Al ver a esos caballeros de aspecto fuerte siguiendo a un joven muchacho, Ronald pudo adivinar que era el príncipe de ese reino.

Antes de que alguien pudiera descubrirlo, Ronald abandonó el bosque lo más pronto posible.

Si solo ese príncipe no hubiera ayudado a esta niña, Ronald planeaba usar esa oportunidad para vengarse de Clementina.

Estaba planeando aprovechar la desaparición de esta niña pequeña para deshacerse de su irritante hermano.

Mientras su hermano menor estuviera ocupado buscando a su hija desaparecida, Ronald tendría muchas oportunidades para deshacerse de él y obtener las cosas que se suponía que eran suyas en primer lugar.

—¿Cómo te llamas otra vez?

—preguntó Ronald a la niña.

—¡Mi nombre es Penélope!

¡Soy la favorita del abuelo y la princesa de papá!

—respondió orgullosamente.

Ronald de repente quiere burlarse al ver la mirada orgullosa en su rostro.

Su ignorancia y arrogancia realmente lo hacen querer vomitar de asco.

Una mestiza como ella actuando con tanta prepotencia, pero hay una gota repugnante de sangre corriendo por sus venas.

—…Ya veo.

Entonces…

—Penélope.

Los dos se dan vuelta y ven al duque acercándose a ellos.

—¡Abuelo!

Penélope corre hacia su abuelo y abraza su pierna.

—¿Qué estás haciendo aquí?

Ronald casi levanta la ceja cuando escuchó la voz suave de su padre mientras hablaba con esa pequeña bastarda.

—¡Penélope solo está saludando a tu invitado, abuelo!

—dijo la niña con una sonrisa—.

Papá dice que debemos ser amables con nuestros invitados.

—Hmm.

Penélope es muy sensata —el duque la elogió y acarició su cabeza.
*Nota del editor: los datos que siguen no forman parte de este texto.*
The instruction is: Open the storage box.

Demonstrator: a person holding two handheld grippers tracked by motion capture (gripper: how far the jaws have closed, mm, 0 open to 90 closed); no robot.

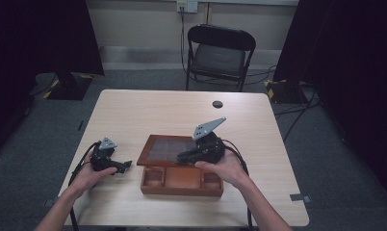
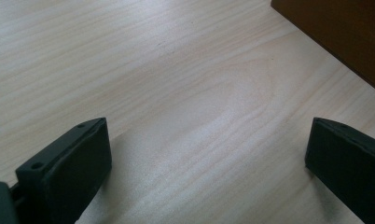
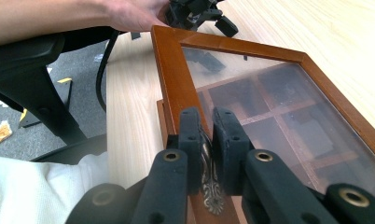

Luego el duque volvió a mirar a su hijo mayor.

—Estás aquí de nuevo.

Ronald se burló en su corazón.

Su padre actúa como si no estuvieran relacionados.

Aun así, no intentó quitar la sonrisa de su rostro.

Ronald tiene otros planes y no quiere desperdiciarlos.

—Ya te informé que volvería a visitar hoy, padre —dijo Ronald—.

Escuché del Mayordomo Gil que Clementina está en la mansión hoy.

—Ha pasado un tiempo, hermano.

—¡Papá!

Clementina, que acababa de llegar a la sala de estar, es recibido por su enérgica hija.

Fácilmente levanta a Penélope del suelo y la lleva en su brazo.

Cuando lo hizo, Penélope inmediatamente envuelve sus brazos alrededor de su cuello y besa a su padre en la mejilla.

—¡Penélope recibió a tu visitante hoy, papá!

—dijo la niña—.

¡El señor dijo que su nombre es Ronald!

—Lo sé, Loupie.

Recordaste lo que te dije el otro día.

—Clementina, ¿por qué no me presentas adecuadamente a mi sobrina?

—interrumpió Ronald con una sonrisa.

—¿Sobrina?

—preguntó Penélope con una mirada inocente en su rostro.

—Soy tu tío…

—Penélope, escúchame.

Papá y el abuelo necesitan hablar con nuestro visitante.

Puedes encontrar primero a tu niñera y pedir una merienda.

Jugaré contigo otra vez más tarde.

¿Está bien?

—preguntó Clementina con voz suave.

—¡Sí, papá!

¡Penélope te escuchará!

Con una sonrisa, Penélope besó a su padre en la mejilla antes de pedirle que la bajara.

Después de saludarlos con la mano, los tres adultos no notaron la repentina seriedad en su expresión.